#### Exercise:
Give back, exactly as written, the lines from the first line of the data below through the line with "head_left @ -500", and omit the pictures.

[Stored entries]
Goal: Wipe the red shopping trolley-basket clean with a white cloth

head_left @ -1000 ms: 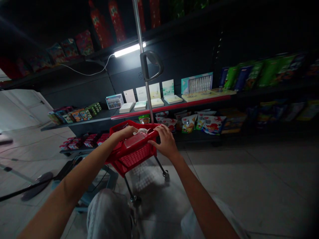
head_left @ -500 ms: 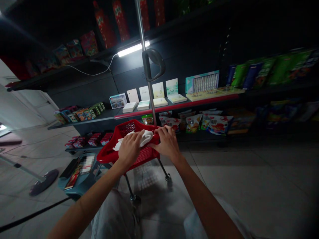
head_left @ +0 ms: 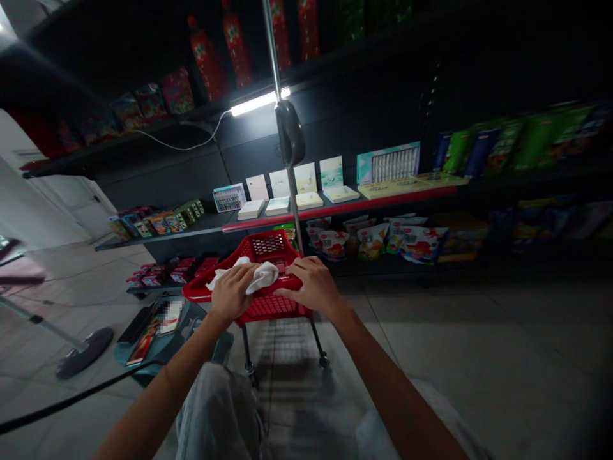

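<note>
A small red shopping cart [head_left: 275,310] with a mesh basket stands in front of me on dark legs with wheels. My left hand [head_left: 233,292] is closed over a white cloth [head_left: 263,277], pressing it on the near rim of the basket toward the left. On the right part of that rim rests my right hand [head_left: 313,284], its fingers curled over the edge and its thumb below. A metal pole with a dark grey handle [head_left: 290,134] rises behind the cart's right side. The palm sides of both hands are hidden.
Behind the cart, a dark shelf with a red edge [head_left: 345,206] carries upright books [head_left: 305,177] and boxed sets. Snack bags [head_left: 373,241] lie below it. A blue-grey stool [head_left: 191,319] holding flat items stands at left, near a round pole base [head_left: 86,352]. A black cable [head_left: 86,399] crosses at lower left.
My left hand has slid left along the rim with the white cloth. The right hand has stayed on the rim, shifting slightly left and down. The pole's handle has turned edge-on.
</note>
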Tool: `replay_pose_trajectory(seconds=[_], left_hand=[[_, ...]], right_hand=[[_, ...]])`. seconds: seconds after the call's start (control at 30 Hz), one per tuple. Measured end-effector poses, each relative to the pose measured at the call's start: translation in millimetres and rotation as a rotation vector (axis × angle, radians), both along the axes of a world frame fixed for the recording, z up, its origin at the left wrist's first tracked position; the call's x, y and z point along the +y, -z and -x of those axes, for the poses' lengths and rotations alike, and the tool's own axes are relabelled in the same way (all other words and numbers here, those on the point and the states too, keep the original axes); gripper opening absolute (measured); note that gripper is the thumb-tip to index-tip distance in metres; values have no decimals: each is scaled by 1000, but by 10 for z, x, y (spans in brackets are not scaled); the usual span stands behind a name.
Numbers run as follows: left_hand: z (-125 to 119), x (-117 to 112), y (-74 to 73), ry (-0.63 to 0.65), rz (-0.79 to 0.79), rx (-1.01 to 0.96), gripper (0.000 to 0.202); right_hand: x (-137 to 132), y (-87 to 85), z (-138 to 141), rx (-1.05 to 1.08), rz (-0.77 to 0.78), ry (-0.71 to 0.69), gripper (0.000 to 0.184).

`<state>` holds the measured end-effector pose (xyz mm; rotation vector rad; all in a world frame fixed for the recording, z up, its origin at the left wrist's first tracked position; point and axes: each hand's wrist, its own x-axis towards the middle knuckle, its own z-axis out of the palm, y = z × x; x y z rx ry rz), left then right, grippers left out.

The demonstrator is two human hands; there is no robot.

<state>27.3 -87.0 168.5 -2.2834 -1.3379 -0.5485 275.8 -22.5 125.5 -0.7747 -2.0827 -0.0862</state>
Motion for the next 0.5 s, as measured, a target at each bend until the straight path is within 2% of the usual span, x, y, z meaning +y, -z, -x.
replay_pose_trajectory(seconds=[0.17,0.27,0.33,0.4,0.47,0.5], left_hand=[[176,60,39,74,-39,-4,59],[287,123,62,127,-67,-5,51],[345,154,72,159,-91,-24,48],[384,167,69,187,-103,-45,47],[398,158,58,205,-102,-58,47],[391,147,52,205,-97,-60,47]], right_hand=[[-1,-81,-47,41,16,-121,41],[30,-52,-64,261,112,-257,32],[124,41,-85,481,177,-264,33],[270,191,-107,639,232,-195,35],[431,369,-120,665,332,-184,48],[502,456,-120,644,401,-224,57]])
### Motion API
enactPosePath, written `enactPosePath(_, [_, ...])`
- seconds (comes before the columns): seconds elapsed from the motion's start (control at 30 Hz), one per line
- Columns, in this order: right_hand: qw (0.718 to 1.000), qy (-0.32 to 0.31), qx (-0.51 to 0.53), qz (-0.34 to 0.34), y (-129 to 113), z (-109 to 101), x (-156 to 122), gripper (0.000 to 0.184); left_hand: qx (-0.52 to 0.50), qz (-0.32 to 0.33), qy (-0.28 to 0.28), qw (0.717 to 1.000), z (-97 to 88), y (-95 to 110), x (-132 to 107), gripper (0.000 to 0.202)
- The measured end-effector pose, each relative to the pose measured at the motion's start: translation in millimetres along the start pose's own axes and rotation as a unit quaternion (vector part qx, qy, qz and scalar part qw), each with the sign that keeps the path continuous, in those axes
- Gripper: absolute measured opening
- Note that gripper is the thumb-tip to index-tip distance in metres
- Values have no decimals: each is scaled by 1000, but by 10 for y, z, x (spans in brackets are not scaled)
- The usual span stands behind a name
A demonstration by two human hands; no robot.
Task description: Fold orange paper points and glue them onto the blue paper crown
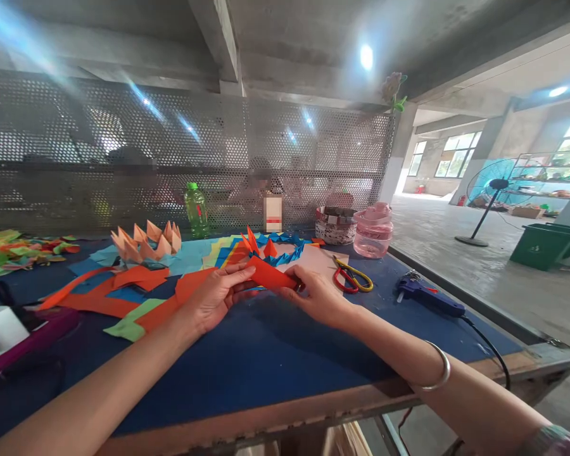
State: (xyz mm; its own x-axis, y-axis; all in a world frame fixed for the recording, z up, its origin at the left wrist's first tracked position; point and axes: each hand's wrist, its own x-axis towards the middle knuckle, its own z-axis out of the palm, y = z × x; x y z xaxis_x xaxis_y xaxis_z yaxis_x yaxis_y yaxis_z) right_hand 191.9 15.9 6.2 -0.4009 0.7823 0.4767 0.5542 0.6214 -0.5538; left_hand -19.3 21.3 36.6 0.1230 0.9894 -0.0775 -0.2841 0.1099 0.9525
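A: What's nearest us?
B: Our left hand [223, 292] pinches one end of an orange paper [270, 273] between thumb and fingers; our right hand [322, 296] grips the other end. We hold it up over the blue table [247, 373].
A: Which step are we on?
B: Folding, we'd judge, though we can't tell how many layers. The next move seems to call for matched edges and even thumb pressure.
A: And past our hands?
B: We have the glue gun [430, 297] and scissors [348, 277] lying to the right, untouched, then a blue-and-orange ring [292, 255] behind the paper, and a green bottle [196, 209] farther back.
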Motion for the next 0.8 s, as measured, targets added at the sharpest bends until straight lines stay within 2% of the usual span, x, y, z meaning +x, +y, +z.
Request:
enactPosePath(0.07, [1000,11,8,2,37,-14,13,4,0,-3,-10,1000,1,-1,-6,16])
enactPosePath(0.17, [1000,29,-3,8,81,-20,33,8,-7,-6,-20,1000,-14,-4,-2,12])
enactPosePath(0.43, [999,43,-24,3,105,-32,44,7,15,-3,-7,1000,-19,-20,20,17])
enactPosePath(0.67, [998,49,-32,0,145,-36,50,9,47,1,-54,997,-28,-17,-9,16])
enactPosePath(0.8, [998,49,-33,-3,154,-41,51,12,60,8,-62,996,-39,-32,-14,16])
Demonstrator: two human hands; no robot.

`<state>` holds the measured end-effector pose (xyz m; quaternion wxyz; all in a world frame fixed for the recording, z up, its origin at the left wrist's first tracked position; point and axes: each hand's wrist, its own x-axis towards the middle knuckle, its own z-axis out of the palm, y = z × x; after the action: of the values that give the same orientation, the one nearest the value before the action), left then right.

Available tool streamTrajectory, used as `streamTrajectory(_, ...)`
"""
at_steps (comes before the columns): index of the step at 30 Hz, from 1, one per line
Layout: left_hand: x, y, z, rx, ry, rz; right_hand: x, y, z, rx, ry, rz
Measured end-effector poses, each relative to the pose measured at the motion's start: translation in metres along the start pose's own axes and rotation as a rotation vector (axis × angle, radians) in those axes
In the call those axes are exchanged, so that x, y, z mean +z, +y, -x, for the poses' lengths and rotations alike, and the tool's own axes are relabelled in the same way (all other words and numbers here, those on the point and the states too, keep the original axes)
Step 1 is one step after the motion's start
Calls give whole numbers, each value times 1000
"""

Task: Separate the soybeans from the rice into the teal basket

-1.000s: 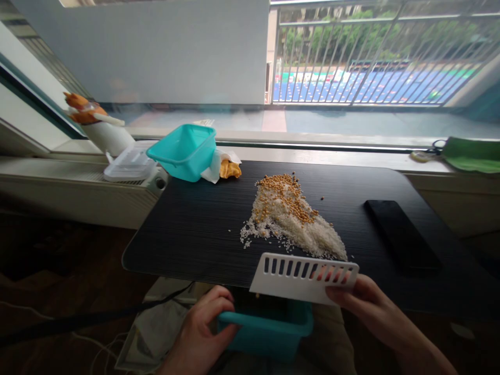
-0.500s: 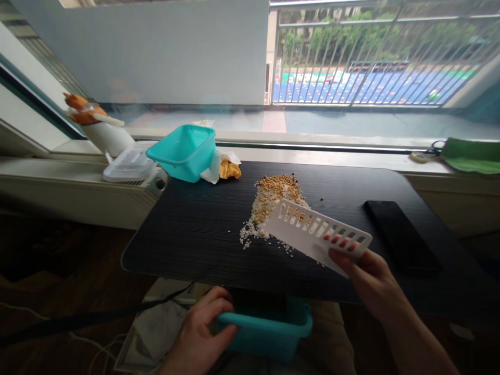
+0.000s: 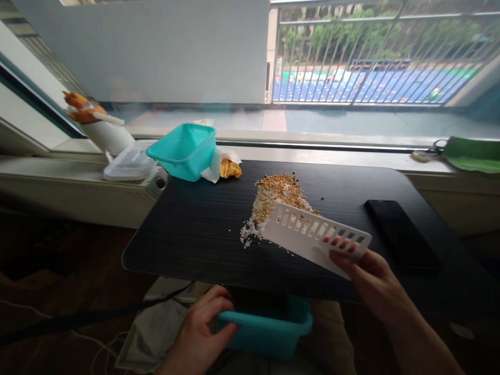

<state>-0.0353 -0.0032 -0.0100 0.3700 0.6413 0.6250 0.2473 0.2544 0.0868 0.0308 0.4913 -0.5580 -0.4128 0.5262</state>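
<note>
A white slotted plastic plate point(image 3: 300, 237) is in my right hand point(image 3: 371, 271), thumb on the near face and fingers behind the slots. Its left end is at the near side of a pile of white rice point(image 3: 260, 213) mixed with yellowish beans point(image 3: 279, 182) on the dark table. The plate hides part of the pile. Below the table's front edge, my left hand point(image 3: 207, 328) is closed on the rim of a teal plastic bin point(image 3: 265, 333). The inside of that bin is dark, so its contents cannot be made out.
Another teal bin point(image 3: 183, 153) stands at the table's back left, beside crumpled white and orange wrapping point(image 3: 229, 167). A black phone point(image 3: 402, 234) lies at the right of the table point(image 3: 187, 229). Green cloth point(image 3: 472, 154) and scissors point(image 3: 440, 146) rest on the windowsill.
The slotted plate has tilted and shifted slightly, and some beans at the pile's near right have moved. My left hand and the bin it grips look nearly unchanged.
</note>
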Motion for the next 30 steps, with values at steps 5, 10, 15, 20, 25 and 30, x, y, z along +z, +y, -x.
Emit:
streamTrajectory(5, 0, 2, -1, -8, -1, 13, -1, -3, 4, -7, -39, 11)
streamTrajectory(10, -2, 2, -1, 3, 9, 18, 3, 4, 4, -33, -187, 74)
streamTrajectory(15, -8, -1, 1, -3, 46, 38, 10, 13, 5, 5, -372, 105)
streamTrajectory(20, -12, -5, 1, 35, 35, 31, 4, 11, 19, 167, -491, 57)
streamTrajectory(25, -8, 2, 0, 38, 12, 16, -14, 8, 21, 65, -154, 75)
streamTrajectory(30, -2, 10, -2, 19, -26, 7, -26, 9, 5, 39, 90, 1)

#### Task response:
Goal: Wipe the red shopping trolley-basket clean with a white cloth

head_left @ -1000 ms: 
head_left @ -500 ms: 

With the answer given, the exercise is closed.